Work instruction => Copy each line below that has "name".
####
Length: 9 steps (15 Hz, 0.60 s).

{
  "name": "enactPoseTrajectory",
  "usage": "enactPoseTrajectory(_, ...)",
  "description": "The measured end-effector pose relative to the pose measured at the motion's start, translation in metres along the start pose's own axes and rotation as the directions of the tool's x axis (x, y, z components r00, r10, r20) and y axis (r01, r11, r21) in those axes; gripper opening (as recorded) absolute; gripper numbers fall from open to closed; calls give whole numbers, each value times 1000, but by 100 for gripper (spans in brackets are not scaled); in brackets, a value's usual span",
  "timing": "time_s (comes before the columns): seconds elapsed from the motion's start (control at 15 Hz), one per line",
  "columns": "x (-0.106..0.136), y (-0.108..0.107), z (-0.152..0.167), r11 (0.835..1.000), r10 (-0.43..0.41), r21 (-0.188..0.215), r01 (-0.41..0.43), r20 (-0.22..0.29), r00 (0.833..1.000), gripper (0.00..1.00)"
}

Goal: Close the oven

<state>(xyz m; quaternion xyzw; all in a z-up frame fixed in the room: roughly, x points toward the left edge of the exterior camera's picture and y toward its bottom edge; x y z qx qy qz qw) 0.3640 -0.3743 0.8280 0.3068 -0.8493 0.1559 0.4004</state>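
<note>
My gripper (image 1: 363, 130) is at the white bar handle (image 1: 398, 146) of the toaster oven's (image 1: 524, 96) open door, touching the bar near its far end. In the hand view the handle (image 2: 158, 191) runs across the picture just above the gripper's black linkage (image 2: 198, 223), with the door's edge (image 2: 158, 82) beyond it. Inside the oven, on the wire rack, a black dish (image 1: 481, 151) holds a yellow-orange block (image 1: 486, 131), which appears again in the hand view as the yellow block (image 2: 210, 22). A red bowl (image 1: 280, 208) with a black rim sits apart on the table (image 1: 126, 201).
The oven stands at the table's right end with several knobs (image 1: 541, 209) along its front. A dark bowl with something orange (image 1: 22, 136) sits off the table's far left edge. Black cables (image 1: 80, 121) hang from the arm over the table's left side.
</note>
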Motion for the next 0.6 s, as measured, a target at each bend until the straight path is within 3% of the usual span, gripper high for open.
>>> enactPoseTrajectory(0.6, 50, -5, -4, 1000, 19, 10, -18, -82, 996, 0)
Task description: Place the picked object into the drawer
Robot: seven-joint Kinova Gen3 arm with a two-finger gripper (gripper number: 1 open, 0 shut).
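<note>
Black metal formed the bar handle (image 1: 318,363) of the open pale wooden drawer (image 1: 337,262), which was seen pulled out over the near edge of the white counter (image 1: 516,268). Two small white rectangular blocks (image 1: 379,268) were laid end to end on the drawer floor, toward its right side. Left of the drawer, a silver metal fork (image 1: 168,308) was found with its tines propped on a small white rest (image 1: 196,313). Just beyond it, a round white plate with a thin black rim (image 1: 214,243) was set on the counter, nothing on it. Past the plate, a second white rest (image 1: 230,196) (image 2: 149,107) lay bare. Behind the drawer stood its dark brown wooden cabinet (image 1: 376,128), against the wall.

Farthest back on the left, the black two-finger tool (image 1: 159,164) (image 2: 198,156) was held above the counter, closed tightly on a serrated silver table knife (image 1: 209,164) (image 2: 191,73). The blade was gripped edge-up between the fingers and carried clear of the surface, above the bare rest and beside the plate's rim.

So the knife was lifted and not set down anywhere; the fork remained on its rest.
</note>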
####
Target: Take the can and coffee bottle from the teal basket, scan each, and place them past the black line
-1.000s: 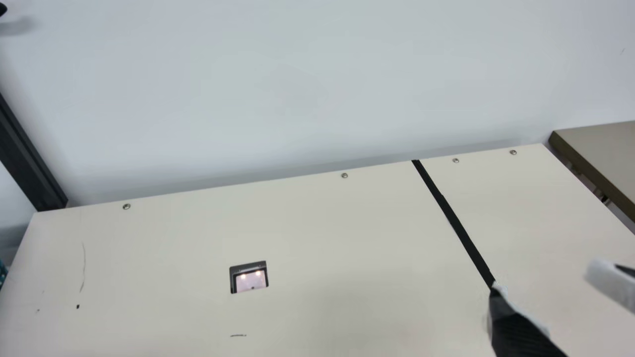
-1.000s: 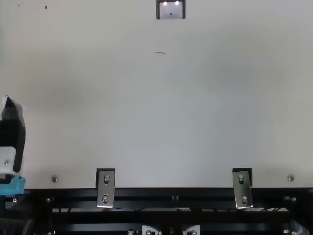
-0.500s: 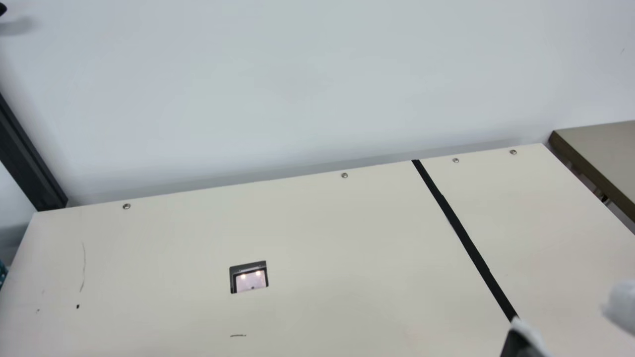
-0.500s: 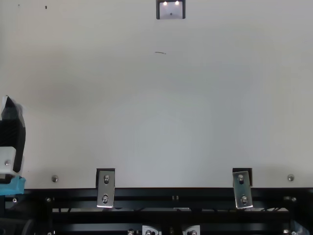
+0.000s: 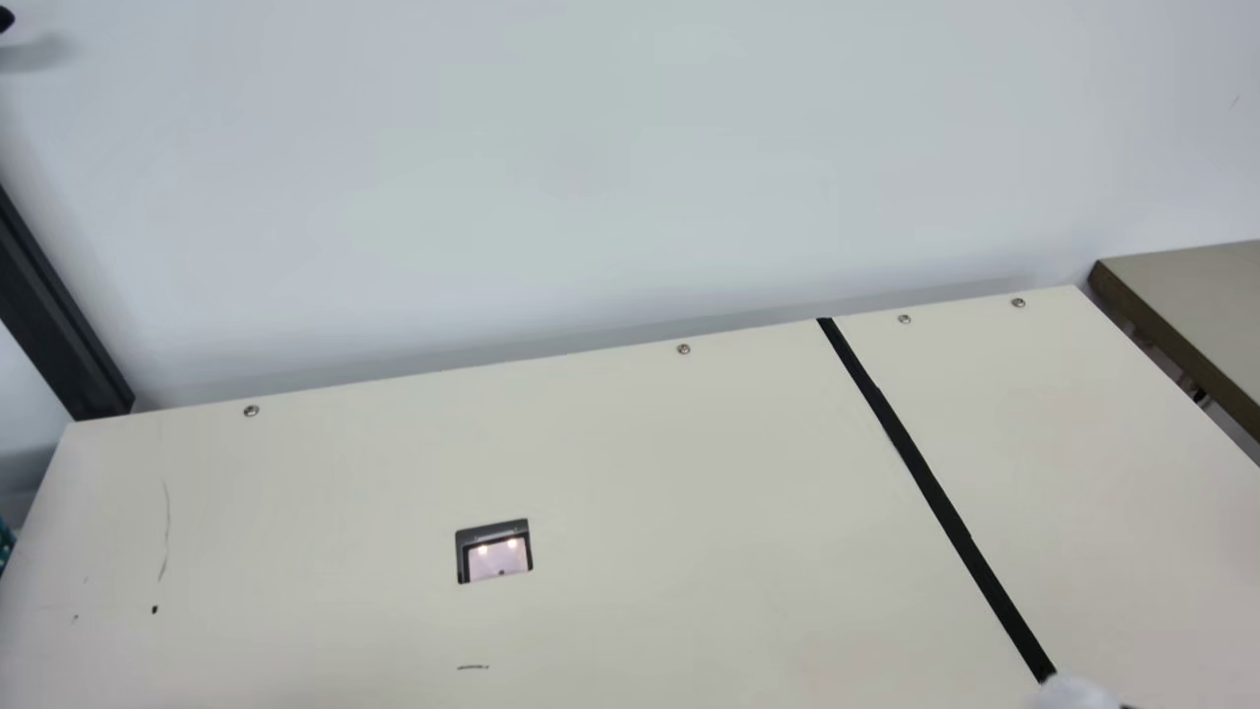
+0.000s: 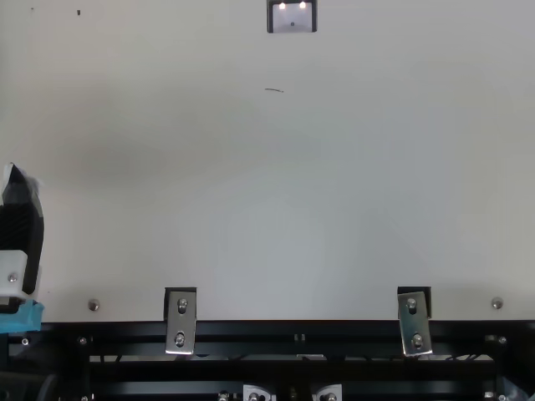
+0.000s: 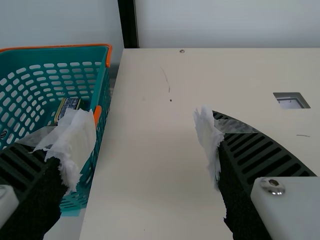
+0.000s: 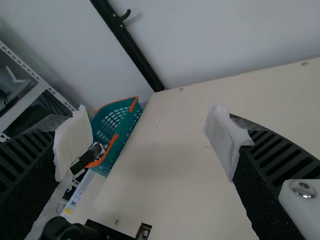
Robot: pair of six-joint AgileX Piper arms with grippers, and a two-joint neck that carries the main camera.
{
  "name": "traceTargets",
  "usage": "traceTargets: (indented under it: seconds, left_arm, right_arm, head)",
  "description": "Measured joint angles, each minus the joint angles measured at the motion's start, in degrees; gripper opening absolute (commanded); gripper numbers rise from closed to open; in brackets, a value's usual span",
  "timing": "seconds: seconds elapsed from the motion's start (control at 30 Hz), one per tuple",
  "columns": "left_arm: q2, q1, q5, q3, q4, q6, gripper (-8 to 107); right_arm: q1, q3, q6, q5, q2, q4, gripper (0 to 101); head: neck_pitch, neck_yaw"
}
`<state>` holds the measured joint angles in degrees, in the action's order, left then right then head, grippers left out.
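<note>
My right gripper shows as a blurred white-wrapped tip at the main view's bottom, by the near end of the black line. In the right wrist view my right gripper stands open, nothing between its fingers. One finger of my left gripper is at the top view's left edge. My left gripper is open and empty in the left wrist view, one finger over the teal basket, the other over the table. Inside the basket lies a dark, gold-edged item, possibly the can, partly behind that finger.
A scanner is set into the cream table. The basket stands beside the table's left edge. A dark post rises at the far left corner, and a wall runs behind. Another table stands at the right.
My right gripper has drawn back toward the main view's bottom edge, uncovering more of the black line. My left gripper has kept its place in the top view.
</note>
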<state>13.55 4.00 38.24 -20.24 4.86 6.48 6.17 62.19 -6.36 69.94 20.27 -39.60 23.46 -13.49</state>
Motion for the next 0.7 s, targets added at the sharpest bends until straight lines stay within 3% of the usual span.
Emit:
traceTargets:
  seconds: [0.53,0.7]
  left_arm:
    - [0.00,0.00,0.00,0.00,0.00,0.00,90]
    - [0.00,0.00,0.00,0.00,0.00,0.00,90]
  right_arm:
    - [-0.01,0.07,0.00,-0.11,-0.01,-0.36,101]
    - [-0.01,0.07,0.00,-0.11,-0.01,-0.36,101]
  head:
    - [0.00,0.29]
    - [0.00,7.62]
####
Completed task =>
  "name": "enactPoseTrajectory",
  "name": "traceTargets",

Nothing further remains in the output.